▶ [Task directions]: In your reply, restate all of the records below word for word.

▶ [Material for this exercise]:
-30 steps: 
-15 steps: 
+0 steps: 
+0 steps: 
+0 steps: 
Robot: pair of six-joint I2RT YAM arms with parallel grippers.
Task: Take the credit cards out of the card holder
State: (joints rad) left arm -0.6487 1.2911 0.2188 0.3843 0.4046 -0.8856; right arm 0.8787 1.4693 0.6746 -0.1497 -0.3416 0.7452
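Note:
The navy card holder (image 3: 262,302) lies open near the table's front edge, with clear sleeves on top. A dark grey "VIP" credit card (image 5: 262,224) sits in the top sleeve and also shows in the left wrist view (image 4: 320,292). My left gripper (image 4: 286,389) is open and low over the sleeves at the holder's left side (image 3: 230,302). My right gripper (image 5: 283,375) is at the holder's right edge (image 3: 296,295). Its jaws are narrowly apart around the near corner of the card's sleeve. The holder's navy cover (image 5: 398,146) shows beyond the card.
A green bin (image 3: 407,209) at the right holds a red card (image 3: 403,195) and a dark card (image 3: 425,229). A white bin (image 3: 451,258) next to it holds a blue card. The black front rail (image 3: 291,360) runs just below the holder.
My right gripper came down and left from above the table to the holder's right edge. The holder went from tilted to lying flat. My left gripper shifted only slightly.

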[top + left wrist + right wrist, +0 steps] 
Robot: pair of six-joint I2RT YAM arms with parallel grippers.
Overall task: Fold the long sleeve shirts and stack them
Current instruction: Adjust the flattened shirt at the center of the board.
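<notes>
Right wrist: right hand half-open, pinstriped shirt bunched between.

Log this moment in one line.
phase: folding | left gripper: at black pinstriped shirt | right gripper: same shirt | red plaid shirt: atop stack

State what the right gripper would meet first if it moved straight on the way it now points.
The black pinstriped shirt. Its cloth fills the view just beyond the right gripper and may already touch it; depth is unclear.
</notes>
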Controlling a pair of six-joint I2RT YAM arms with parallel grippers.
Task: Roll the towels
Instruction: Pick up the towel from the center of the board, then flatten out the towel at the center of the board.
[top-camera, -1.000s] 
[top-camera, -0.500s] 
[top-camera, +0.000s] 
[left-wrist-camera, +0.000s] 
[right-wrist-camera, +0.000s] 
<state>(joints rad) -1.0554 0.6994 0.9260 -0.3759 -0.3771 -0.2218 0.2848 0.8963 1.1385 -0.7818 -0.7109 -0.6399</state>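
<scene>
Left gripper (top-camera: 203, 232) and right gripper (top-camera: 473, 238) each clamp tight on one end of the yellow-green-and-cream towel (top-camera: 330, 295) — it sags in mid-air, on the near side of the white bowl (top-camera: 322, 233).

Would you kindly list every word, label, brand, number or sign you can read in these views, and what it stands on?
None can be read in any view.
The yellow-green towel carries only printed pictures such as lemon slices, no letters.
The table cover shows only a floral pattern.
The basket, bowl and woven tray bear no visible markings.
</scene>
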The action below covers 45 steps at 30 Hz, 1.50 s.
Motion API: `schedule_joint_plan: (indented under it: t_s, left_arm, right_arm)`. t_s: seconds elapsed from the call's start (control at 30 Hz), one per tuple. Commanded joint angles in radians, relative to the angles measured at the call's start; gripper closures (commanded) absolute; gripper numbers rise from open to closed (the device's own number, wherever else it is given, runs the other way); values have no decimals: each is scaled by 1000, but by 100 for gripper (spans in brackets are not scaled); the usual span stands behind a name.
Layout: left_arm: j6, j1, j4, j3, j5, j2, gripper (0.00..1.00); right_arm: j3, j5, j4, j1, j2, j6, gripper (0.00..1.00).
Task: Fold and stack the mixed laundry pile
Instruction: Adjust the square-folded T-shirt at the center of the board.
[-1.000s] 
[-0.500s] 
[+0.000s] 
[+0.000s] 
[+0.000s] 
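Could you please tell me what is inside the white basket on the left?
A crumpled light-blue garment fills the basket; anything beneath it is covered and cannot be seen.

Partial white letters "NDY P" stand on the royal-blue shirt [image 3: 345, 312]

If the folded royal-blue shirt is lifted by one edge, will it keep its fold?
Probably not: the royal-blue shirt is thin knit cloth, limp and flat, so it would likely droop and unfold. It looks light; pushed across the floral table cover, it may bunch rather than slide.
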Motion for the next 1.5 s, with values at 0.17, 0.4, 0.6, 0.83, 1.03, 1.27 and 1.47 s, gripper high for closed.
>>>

▶ [Result]:
-30 steps: 
-15 steps: 
+0 steps: 
+0 steps: 
+0 steps: 
Robot: pair of six-joint I2RT YAM arms with parallel grippers.
Task: Take the credit cards out of the card holder
State: (joints rad) left arm -0.6487 1.2911 0.2188 0.3843 0.4046 -0.8856; right arm 0.8787 1.4693 0.6746 -0.1497 -0.3416 0.7452
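Note:
The navy card holder (image 3: 262,302) lies open near the table's front edge, with clear sleeves on top. A dark grey "VIP" credit card (image 5: 262,224) sits in the top sleeve and also shows in the left wrist view (image 4: 320,292). My left gripper (image 4: 286,389) is open and low over the sleeves at the holder's left side (image 3: 230,302). My right gripper (image 5: 283,375) is at the holder's right edge (image 3: 296,295). Its jaws are narrowly apart around the near corner of the card's sleeve. The holder's navy cover (image 5: 398,146) shows beyond the card.
A green bin (image 3: 407,209) at the right holds a red card (image 3: 403,195) and a dark card (image 3: 425,229). A white bin (image 3: 451,258) next to it holds a blue card. The black front rail (image 3: 291,360) runs just below the holder.
My right gripper came down and left from above the table to the holder's right edge. The holder went from tilted to lying flat. My left gripper shifted only slightly.
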
[top + left wrist + right wrist, +0 steps] 
Robot: pair of six-joint I2RT YAM arms with parallel grippers.
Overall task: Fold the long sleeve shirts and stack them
Current instruction: Adjust the flattened shirt at the center of the board.
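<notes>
Right wrist: right hand half-open, pinstriped shirt bunched between.

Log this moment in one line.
phase: folding | left gripper: at black pinstriped shirt | right gripper: same shirt | red plaid shirt: atop stack

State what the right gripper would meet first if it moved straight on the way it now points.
The black pinstriped shirt. Its cloth fills the view just beyond the right gripper and may already touch it; depth is unclear.
</notes>
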Controlling a pair of six-joint I2RT YAM arms with parallel grippers.
Task: Roll the towels
Instruction: Pick up the towel from the center of the board, then flatten out the towel at the center of the board.
[top-camera, -1.000s] 
[top-camera, -0.500s] 
[top-camera, +0.000s] 
[left-wrist-camera, +0.000s] 
[right-wrist-camera, +0.000s] 
<state>(joints rad) -1.0554 0.6994 0.9260 -0.3759 -0.3771 -0.2218 0.2848 0.8963 1.1385 -0.7818 -0.7109 -0.6399</state>
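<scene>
Left gripper (top-camera: 203, 232) and right gripper (top-camera: 473, 238) each clamp tight on one end of the yellow-green-and-cream towel (top-camera: 330, 295) — it sags in mid-air, on the near side of the white bowl (top-camera: 322, 233).

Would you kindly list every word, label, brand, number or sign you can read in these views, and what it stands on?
None can be read in any view.
The yellow-green towel carries only printed pictures such as lemon slices, no letters.
The table cover shows only a floral pattern.
The basket, bowl and woven tray bear no visible markings.
</scene>
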The action below covers 45 steps at 30 Hz, 1.50 s.
Motion API: `schedule_joint_plan: (indented under it: t_s, left_arm, right_arm)`. t_s: seconds elapsed from the call's start (control at 30 Hz), one per tuple. Commanded joint angles in radians, relative to the angles measured at the call's start; gripper closures (commanded) absolute; gripper numbers rise from open to closed (the device's own number, wherever else it is given, runs the other way); values have no decimals: each is scaled by 1000, but by 100 for gripper (spans in brackets are not scaled); the usual span stands behind a name.
Layout: left_arm: j6, j1, j4, j3, j5, j2, gripper (0.00..1.00); right_arm: j3, j5, j4, j1, j2, j6, gripper (0.00..1.00).
Task: Fold and stack the mixed laundry pile
Instruction: Adjust the square-folded T-shirt at the center of the board.
[-1.000s] 
[-0.500s] 
[+0.000s] 
[+0.000s] 
[+0.000s] 
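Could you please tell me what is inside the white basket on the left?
A crumpled light-blue garment fills the basket; anything beneath it is covered and cannot be seen.

Partial white letters "NDY P" stand on the royal-blue shirt [image 3: 345, 312]

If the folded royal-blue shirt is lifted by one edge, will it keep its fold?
Probably not: the royal-blue shirt is thin knit cloth, limp and flat, so it would likely droop and unfold. It looks light; pushed across the floral table cover, it may bunch rather than slide.
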Motion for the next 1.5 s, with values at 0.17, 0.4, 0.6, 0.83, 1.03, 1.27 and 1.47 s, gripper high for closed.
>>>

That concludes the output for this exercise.